• **WHAT IS EXPECTED**
Search the material below for the string "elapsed" and list each line that holds it.

-------

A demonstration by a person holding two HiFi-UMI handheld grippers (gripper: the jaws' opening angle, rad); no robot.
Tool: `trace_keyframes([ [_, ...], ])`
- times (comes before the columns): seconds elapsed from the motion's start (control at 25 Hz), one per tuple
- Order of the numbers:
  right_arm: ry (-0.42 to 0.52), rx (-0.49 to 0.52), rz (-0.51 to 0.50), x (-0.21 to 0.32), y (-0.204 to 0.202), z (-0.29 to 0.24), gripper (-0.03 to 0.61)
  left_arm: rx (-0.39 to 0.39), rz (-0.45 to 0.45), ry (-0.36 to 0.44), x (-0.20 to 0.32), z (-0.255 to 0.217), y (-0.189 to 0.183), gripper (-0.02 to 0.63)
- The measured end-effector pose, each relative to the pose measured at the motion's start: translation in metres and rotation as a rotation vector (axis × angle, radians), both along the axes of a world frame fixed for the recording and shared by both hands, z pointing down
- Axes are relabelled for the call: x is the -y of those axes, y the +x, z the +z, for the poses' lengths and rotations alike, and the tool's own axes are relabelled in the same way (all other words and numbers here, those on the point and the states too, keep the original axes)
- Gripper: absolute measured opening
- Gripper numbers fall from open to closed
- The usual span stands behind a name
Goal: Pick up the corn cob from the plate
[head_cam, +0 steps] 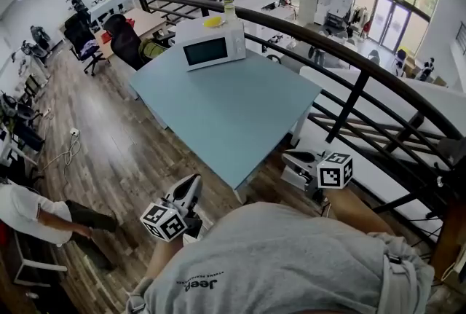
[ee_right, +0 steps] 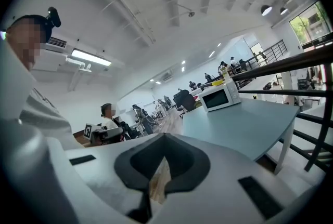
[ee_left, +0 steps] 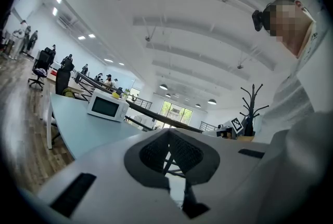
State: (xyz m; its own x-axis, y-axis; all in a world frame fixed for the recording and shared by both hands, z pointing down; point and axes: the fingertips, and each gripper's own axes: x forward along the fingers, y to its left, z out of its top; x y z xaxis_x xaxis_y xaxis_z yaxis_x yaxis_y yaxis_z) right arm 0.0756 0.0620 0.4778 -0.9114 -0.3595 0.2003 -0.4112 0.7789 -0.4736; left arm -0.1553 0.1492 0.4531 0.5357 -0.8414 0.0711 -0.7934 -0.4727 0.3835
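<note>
A small yellow thing (head_cam: 213,22) lies on top of the microwave (head_cam: 211,49), beside a pale bottle (head_cam: 229,8). It is too small to tell whether it is the corn cob, and what it lies on cannot be made out. The microwave stands at the far end of a blue-grey table (head_cam: 240,116), its door facing the person. The rest of the tabletop is bare.

Both grippers are held near the table's near edge, well apart from the microwave. The left gripper (head_cam: 194,181) hangs over the wood floor (head_cam: 124,152), just off the table's near left corner. In the left gripper view its jaws (ee_left: 168,133) are pressed together with nothing between them. The right gripper (head_cam: 290,159) sits by the table's near right corner and points a little downward. In the right gripper view its jaws (ee_right: 164,137) also meet at the tips, and it holds nothing; only floor shows through the slit behind them.

A dark railing (head_cam: 349,57) curves along the table's far and right sides. The person's grey shirt (head_cam: 291,261) fills the bottom of the head view. Another person (head_cam: 36,214) sits low at the left, and office chairs (head_cam: 124,39) stand beyond the table.
</note>
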Motion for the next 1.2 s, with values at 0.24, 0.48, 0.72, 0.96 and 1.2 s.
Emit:
trace_keyframes([
  [0.24,0.01,0.022,-0.017,0.012,0.018,0.0,0.015,0.019,-0.003,0.011,0.012,-0.002,0.021,0.017],
  [0.48,0.018,0.029,-0.061,0.02,0.047,0.001,0.015,0.039,-0.016,0.01,0.021,-0.004,0.058,0.017],
  [0.72,0.031,0.034,-0.094,0.034,0.078,0.001,0.015,0.041,-0.019,0.003,0.032,-0.006,0.097,0.017],
  [0.96,0.011,0.05,-0.107,0.046,0.094,0.012,0.015,0.059,-0.008,-0.02,0.043,-0.002,0.125,0.017],
  [1.2,-0.001,0.045,-0.091,0.061,0.081,0.021,0.015,0.048,-0.002,-0.024,0.058,0.003,0.107,0.017],
])
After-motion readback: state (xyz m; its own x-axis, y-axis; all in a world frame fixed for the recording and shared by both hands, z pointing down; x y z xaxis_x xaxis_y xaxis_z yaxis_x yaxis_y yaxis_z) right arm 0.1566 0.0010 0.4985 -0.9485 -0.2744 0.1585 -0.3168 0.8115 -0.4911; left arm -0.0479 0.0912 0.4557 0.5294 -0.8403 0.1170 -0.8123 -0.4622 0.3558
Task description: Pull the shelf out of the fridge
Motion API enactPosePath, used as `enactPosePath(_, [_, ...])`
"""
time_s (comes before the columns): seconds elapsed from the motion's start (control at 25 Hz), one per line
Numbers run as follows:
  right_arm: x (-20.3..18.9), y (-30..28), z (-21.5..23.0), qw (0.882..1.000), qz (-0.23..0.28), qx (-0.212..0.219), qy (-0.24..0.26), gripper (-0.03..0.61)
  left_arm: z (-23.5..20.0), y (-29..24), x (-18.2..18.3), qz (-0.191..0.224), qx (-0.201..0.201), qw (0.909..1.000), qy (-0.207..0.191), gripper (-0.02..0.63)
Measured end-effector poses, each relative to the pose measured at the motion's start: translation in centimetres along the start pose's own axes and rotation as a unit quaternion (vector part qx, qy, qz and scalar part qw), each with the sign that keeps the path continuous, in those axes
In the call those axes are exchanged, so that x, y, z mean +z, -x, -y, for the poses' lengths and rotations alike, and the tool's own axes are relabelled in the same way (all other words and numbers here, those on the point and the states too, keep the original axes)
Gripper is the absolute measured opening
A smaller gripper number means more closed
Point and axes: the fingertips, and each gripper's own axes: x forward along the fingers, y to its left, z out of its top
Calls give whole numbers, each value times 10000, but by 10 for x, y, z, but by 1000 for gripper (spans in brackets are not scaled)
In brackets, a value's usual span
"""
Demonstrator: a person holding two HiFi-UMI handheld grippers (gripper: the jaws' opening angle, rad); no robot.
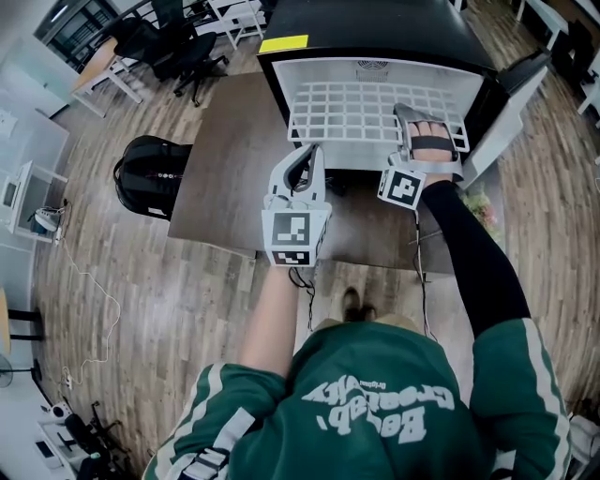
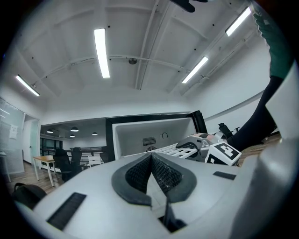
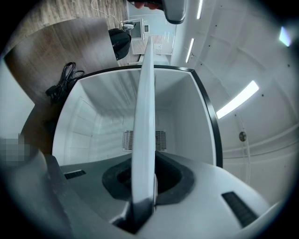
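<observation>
- wood-plank office floor, with black chairs at the upper left of the head view.
- dark brown bench, carrying the fridge on its far right part.
- fridge: black shell, white cavity, mouth open toward the person, door swung out to the right.
- black rounded bag on the floor, just beside the bench's left edge.
- shelf: white grid, lying flat in the cavity, front edge at the fridge's mouth; edge-on as a white strip running up the middle of the right gripper view.
- left gripper: level in front of the fridge, near the shelf's front left corner; touching it or not, impossible to tell. jaws pressed together tip to tip, nothing between them.
- right gripper: reaching onto the shelf's front right corner. jaws closed on the shelf's edge, only as far apart as the shelf is thick, pads against both its faces.
- coiled black cable on the bench beside the fridge.
- yellow label on the fridge's top, at its left front corner.
</observation>
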Motion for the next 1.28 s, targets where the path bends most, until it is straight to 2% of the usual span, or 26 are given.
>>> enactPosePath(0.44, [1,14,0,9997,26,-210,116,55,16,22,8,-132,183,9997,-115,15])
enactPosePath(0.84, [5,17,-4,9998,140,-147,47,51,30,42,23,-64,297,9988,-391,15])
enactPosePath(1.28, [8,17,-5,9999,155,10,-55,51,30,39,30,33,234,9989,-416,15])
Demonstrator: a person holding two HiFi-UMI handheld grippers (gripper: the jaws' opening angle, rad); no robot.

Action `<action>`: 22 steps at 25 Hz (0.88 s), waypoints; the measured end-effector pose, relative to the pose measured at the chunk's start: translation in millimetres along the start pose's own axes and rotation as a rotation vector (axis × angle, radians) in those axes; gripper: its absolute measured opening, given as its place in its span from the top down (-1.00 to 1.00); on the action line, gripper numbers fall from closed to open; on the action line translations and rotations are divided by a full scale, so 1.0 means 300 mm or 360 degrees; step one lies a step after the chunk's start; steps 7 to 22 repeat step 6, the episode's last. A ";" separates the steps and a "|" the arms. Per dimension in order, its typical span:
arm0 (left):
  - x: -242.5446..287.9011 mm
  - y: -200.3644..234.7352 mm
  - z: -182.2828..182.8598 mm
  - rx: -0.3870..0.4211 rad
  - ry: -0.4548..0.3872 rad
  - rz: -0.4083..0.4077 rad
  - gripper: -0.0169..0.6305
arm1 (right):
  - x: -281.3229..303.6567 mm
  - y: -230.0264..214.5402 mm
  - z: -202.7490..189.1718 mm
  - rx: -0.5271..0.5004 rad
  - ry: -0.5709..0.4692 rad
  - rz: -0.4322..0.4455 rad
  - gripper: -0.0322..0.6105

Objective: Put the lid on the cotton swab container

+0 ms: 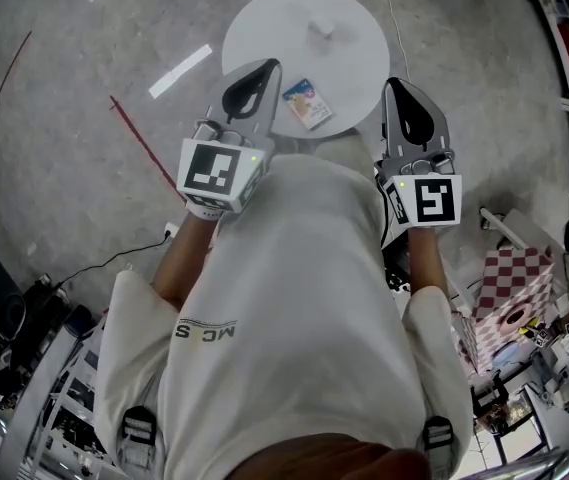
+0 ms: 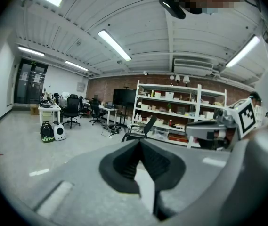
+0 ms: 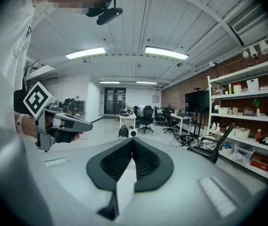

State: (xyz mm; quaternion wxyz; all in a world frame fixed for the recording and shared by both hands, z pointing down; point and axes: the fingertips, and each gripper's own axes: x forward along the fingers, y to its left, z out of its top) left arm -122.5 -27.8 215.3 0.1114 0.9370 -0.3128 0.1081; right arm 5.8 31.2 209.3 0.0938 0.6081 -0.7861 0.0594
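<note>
While I hold them chest-high, my left claw (image 1: 267,68) and right claw (image 1: 396,86) sit closed, empty. A packet (image 1: 307,104) lies on the tabletop (image 1: 264,18).

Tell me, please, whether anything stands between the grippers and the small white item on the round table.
Only a flat printed packet, lying on the table nearer the person than the white item. The left gripper and right gripper are shut, empty.

A round white table (image 1: 264,38) stands on grey floor (image 1: 64,168). A small white object (image 1: 321,33) sits near its middle, a printed packet (image 1: 307,103) at its near edge.
</note>
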 end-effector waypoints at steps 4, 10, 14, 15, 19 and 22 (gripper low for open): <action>0.013 -0.004 0.001 -0.0005 -0.0001 -0.0007 0.95 | 0.005 -0.005 -0.007 0.0019 -0.0002 -0.0006 0.94; 0.026 -0.007 0.001 -0.0006 -0.0002 -0.0008 0.95 | 0.008 -0.013 -0.012 0.0020 -0.0002 -0.0003 0.94; 0.026 -0.007 0.001 -0.0006 -0.0002 -0.0008 0.95 | 0.008 -0.013 -0.012 0.0020 -0.0002 -0.0003 0.94; 0.026 -0.007 0.001 -0.0006 -0.0002 -0.0008 0.95 | 0.008 -0.013 -0.012 0.0020 -0.0002 -0.0003 0.94; 0.026 -0.007 0.001 -0.0006 -0.0002 -0.0008 0.95 | 0.008 -0.013 -0.012 0.0020 -0.0002 -0.0003 0.94; 0.026 -0.007 0.001 -0.0006 -0.0002 -0.0008 0.95 | 0.008 -0.013 -0.012 0.0020 -0.0002 -0.0003 0.94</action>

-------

• **FINISHED TASK**
- times (comes before the columns): seconds elapsed from the motion's start (control at 25 Hz), one per tuple
time_s (comes before the columns): seconds elapsed from the motion's start (control at 25 Hz), one per line

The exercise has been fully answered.